In United Arab Emirates, 15,000 had registered for the pre-sale ticket selling in Abu Dhabi alone in less than 24 hours according to the producers. The show in Lincoln, California was quickly sold-out which prompted a second show.

===Venue record===

Venue records
| Dates | Venue | Country | Description | Ref. |
| February 6–8, 2026 | Mall of Asia Arena | Philippines | First four-day sold-out run by a Filipino act |  |
First four-day sold-out run by a Filipino act in a 360-degree stage set-up
| August 8, 2026 | Etihad Arena | United Arab Emirates | First ever Filipino artist who performed at the venue |  |

==Critical reception==
According to a post-concert article by a major news outlet, the show at the Smart Araneta Coliseum on December 4 was described as "a night of nonstop dancing and singing." GMA News noted that members including Rochelle Pangilinan, Jopay Paguia, Aira Bermudez, and Weng Ibarra — among others — "showcased their dance skills that come second to none." The show included performances of signature hits such as "'Di Ko Na Mapipigilan," and featured surprise appearances and guest performances by groups and artists including EB Babes and SexBalls (comprising, among others, Michael V., Ogie Alcasid, Wendell Ramos, and Antonio Aquitania), as well as actor-performers Dingdong Dantes and Arthur Solinap. Fans reportedly danced along from their seats, many described as the "pinalaki ng SexBomb."

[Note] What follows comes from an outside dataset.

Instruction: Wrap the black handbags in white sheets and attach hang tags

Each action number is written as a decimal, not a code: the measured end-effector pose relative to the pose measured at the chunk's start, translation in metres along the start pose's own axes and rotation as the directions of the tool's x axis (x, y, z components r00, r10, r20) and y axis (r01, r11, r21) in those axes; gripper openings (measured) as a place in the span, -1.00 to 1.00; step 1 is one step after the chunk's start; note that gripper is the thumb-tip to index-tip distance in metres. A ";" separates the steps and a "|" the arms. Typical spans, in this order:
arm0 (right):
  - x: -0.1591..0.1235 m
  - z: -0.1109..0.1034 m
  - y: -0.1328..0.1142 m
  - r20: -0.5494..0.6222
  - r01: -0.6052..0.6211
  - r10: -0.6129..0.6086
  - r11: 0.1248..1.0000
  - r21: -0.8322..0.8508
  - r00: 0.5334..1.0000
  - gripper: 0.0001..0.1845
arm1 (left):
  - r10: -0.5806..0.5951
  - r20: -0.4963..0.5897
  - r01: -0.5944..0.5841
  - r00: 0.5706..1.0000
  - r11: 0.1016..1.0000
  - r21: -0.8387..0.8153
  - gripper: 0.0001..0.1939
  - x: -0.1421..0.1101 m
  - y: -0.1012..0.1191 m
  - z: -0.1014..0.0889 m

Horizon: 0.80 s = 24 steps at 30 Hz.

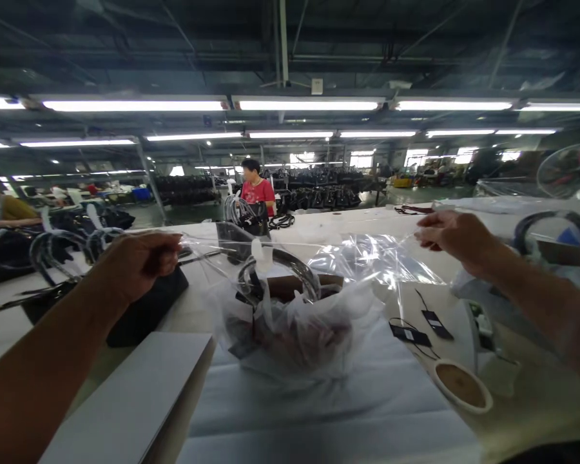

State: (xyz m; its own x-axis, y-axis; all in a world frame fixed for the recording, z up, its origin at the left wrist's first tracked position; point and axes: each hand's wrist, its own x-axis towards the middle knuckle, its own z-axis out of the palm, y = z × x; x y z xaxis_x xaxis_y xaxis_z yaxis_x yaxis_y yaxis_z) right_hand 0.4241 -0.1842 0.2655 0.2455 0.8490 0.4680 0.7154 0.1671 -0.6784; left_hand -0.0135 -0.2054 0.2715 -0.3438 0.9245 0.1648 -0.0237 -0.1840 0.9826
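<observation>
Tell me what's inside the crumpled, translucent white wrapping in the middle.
Glossy black curved handles and a flat brown panel show at the opening of the wrapping; its folds blur what lies lower too much to tell.

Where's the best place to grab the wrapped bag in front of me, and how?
Take the bag by its arched handles, probably best from above, fingers hooked under the arch. They stand up over its top, while loose, pale wrapping bunches around its sides and would likely slide in a side grip.
</observation>
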 end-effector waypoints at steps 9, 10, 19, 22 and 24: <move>-0.026 0.083 -0.091 0.603 0.692 -0.434 0.659 -0.294 0.670 -0.72 | 0.129 -0.001 -0.129 0.992 0.992 0.000 -0.86 -0.006 0.008 0.022; -0.021 0.095 -0.094 0.620 0.684 -0.404 0.661 -0.310 0.672 -0.72 | 0.144 0.008 -0.145 0.989 0.989 0.008 -0.84 -0.007 0.006 0.021; -0.044 0.109 -0.101 -0.023 0.991 -1.000 0.021 -0.133 0.018 -0.74 | 0.156 0.035 -0.160 0.987 0.975 0.155 -0.60 0.001 -0.003 0.007; -0.056 0.116 -0.099 0.095 0.976 -0.995 -0.056 -0.212 -0.036 -0.72 | 0.174 0.067 -0.183 0.982 0.969 0.167 -0.58 0.001 -0.005 0.007; -0.056 0.121 -0.095 0.105 0.933 -0.992 0.030 -0.359 0.072 -0.69 | 0.203 0.085 -0.216 0.976 0.955 0.203 -0.57 -0.001 -0.005 0.008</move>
State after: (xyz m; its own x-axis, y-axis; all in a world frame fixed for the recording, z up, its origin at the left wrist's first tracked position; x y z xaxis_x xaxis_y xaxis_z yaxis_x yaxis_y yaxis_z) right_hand 0.2632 -0.1869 0.2359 -0.7605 -0.0525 0.6472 0.4849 0.6171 0.6197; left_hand -0.0056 -0.2030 0.2670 -0.2603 0.8930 0.3672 0.2419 -0.3079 0.9202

Media reviews and social-media reactions praised the concert's effectiveness in invoking nostalgia: long-time fans reportedly felt transported back to the early 2000s — the era when SexBomb Girls dominated the local pop-dance scene. DZRH News described how the group "delivered every lyric with precision, even dancing to the original choreography that made them household names."

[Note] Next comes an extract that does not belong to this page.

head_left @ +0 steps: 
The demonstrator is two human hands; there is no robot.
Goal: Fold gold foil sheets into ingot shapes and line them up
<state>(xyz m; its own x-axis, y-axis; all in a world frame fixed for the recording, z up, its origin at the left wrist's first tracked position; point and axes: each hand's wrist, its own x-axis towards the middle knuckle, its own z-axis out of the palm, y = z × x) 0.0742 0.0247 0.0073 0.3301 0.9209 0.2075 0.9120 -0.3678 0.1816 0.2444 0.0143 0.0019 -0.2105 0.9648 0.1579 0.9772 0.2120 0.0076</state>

Fans reportedly commented that the performers "still look almost exactly the same as in their younger years," describing the concert as bittersweet and emotional.

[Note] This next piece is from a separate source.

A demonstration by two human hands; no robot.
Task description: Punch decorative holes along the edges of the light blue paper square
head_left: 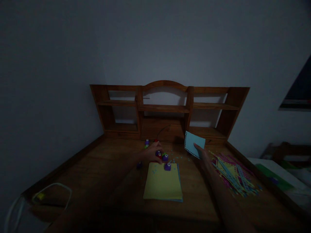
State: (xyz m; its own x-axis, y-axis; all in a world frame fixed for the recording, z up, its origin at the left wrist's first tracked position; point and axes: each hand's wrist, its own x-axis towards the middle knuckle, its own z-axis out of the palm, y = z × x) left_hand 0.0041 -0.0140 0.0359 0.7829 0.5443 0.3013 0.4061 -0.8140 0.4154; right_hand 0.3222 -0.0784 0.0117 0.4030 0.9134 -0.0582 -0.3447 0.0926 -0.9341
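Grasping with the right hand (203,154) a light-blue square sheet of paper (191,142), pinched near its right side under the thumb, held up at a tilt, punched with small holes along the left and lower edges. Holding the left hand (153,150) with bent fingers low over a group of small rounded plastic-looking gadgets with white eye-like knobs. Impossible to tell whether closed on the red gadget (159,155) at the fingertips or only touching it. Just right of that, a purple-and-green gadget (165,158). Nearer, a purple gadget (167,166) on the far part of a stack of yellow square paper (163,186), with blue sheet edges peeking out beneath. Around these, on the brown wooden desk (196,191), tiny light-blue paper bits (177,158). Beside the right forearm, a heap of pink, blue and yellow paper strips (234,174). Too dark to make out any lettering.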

Abante described the crowd as "overflowing with energy," noting that fans arrived in themed outfits and remained actively engaged for the duration of the event.Abante TNT documented how Pangilinan became visibly moved during the performance of the Daisy Siete theme song, with the moment resonating strongly with long-time followers of the group.

The 2nd show also earned praise for its standout moments, including when the Filipino alternative rock band Mayonnaise performed their hit song "Jopay," with Jopay joining onstage, a moment described as both nostalgic and emotionally touching by attendees and reports.

Billboard Philippines characterised the rAWnd 5 concert as a "living, breathing testament" noting the electric energy of the audience and detailed staging. The review highlighted the 360-degree stage and described the vibrant crowd, intricate choreography and strong vocal performances by individual members. The review further observed that surprise guest appearances — including performers such as Gary Valenciano, Zsa Zsa Padilla, and Ice Seguerra, as well as contemporary P-Pop group Alamat — added depth and cross-generational appeal to the concert.

After the February 2026 shows, Spot.ph highlighted the scale of the production, describing the concert as a structured spectacle rather than a simple reunion show. The publication noted the elaborate staging, coordinated costume changes, and tightly executed choreography, as well as strong audience participation throughout the evening. It further observed the intergenerational makeup of attendees, pointing to the group's continued cultural relevance.

==Docuseries==
On February 26, 2026, the group released the first trailer for the "Get! Get! Aw!: The SexBomb Docuseries", a behind-the-scene documentary. The teaser featured behind-the-scenes footage from the group's reunion concerts and rehearsals.